■ **What you should do**:
Please transcribe the data that follows without the pictures, keeping every word the same.

■ **Available data**:
____

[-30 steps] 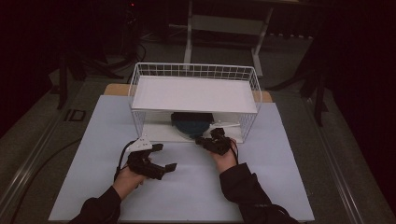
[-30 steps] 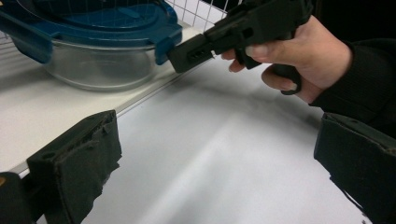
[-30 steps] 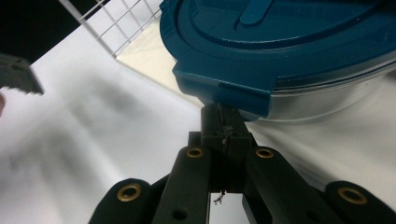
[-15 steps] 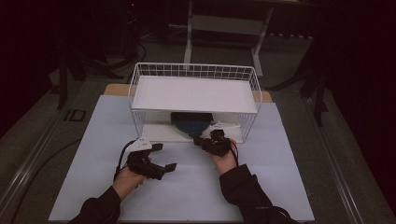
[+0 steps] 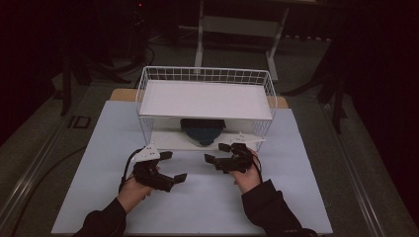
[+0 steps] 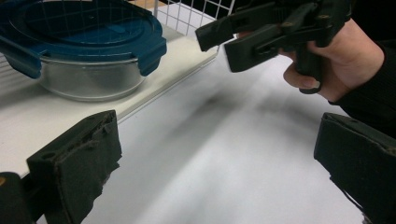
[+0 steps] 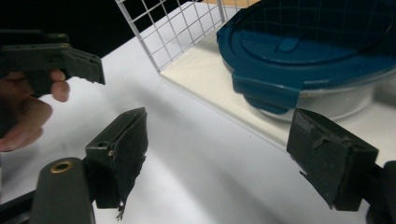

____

■ **Final answer**:
[-30 steps] 
[-30 steps] 
[-30 steps] 
[-15 steps] 
[+0 steps] 
[+0 steps] 
[+0 steps] 

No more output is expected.